*** Data shown ***

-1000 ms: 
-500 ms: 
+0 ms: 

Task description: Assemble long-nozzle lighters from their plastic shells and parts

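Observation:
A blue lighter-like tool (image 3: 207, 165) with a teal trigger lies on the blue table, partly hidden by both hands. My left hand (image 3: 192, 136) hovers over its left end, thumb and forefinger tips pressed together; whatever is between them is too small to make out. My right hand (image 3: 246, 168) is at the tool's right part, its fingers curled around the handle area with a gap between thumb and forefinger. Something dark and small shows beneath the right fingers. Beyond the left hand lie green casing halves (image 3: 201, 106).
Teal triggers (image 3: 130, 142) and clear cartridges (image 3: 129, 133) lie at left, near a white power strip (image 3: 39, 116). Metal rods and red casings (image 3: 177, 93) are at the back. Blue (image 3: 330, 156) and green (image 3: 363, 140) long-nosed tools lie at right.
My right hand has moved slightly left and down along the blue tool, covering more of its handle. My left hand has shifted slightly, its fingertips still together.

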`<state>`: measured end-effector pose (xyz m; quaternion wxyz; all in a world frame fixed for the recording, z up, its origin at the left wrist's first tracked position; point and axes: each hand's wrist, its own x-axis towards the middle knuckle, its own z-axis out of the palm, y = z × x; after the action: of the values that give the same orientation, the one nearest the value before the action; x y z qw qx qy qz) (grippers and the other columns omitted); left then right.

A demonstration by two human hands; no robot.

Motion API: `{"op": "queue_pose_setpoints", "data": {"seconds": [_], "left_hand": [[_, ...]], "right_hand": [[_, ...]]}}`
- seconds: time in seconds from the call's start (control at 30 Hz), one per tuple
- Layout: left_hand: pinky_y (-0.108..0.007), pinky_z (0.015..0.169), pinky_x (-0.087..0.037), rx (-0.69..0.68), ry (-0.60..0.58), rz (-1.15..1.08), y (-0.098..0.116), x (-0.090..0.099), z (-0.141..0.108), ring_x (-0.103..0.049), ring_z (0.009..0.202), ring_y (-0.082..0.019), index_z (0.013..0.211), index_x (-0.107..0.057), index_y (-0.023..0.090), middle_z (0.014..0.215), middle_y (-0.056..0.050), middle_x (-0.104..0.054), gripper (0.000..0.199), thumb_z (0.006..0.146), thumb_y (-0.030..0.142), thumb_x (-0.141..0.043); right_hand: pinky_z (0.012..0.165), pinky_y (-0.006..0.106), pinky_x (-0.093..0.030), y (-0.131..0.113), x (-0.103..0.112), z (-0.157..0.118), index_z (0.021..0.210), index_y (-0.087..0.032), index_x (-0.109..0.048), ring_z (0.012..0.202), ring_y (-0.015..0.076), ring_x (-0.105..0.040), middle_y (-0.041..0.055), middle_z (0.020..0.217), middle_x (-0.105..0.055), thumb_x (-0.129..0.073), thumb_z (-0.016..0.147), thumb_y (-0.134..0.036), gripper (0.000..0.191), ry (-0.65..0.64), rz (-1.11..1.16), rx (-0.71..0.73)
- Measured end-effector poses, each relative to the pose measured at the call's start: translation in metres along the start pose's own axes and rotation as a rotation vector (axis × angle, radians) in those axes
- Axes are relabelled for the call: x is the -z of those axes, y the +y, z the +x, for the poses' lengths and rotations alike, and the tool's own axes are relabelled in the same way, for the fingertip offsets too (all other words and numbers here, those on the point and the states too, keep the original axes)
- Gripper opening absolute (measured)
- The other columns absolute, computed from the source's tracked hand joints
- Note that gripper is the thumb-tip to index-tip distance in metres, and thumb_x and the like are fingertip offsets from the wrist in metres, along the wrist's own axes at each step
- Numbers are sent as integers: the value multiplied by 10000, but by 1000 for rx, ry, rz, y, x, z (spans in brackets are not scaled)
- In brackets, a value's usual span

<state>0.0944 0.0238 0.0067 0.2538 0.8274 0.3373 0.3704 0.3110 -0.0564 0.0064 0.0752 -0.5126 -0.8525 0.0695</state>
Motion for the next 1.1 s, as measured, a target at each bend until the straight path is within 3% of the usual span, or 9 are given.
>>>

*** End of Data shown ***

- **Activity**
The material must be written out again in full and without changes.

- **Answer box**
-1000 ms: 
-500 ms: 
+0 ms: 

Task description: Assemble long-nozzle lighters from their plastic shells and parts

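Observation:
A blue lighter-like tool (image 3: 207, 165) with a teal trigger lies on the blue table, partly hidden by both hands. My left hand (image 3: 192, 136) hovers over its left end, thumb and forefinger tips pressed together; whatever is between them is too small to make out. My right hand (image 3: 246, 168) is at the tool's right part, its fingers curled around the handle area with a gap between thumb and forefinger. Something dark and small shows beneath the right fingers. Beyond the left hand lie green casing halves (image 3: 201, 106).
Teal triggers (image 3: 130, 142) and clear cartridges (image 3: 129, 133) lie at left, near a white power strip (image 3: 39, 116). Metal rods and red casings (image 3: 177, 93) are at the back. Blue (image 3: 330, 156) and green (image 3: 363, 140) long-nosed tools lie at right.
My right hand has moved slightly left and down along the blue tool, covering more of its handle. My left hand has shifted slightly, its fingertips still together.
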
`<state>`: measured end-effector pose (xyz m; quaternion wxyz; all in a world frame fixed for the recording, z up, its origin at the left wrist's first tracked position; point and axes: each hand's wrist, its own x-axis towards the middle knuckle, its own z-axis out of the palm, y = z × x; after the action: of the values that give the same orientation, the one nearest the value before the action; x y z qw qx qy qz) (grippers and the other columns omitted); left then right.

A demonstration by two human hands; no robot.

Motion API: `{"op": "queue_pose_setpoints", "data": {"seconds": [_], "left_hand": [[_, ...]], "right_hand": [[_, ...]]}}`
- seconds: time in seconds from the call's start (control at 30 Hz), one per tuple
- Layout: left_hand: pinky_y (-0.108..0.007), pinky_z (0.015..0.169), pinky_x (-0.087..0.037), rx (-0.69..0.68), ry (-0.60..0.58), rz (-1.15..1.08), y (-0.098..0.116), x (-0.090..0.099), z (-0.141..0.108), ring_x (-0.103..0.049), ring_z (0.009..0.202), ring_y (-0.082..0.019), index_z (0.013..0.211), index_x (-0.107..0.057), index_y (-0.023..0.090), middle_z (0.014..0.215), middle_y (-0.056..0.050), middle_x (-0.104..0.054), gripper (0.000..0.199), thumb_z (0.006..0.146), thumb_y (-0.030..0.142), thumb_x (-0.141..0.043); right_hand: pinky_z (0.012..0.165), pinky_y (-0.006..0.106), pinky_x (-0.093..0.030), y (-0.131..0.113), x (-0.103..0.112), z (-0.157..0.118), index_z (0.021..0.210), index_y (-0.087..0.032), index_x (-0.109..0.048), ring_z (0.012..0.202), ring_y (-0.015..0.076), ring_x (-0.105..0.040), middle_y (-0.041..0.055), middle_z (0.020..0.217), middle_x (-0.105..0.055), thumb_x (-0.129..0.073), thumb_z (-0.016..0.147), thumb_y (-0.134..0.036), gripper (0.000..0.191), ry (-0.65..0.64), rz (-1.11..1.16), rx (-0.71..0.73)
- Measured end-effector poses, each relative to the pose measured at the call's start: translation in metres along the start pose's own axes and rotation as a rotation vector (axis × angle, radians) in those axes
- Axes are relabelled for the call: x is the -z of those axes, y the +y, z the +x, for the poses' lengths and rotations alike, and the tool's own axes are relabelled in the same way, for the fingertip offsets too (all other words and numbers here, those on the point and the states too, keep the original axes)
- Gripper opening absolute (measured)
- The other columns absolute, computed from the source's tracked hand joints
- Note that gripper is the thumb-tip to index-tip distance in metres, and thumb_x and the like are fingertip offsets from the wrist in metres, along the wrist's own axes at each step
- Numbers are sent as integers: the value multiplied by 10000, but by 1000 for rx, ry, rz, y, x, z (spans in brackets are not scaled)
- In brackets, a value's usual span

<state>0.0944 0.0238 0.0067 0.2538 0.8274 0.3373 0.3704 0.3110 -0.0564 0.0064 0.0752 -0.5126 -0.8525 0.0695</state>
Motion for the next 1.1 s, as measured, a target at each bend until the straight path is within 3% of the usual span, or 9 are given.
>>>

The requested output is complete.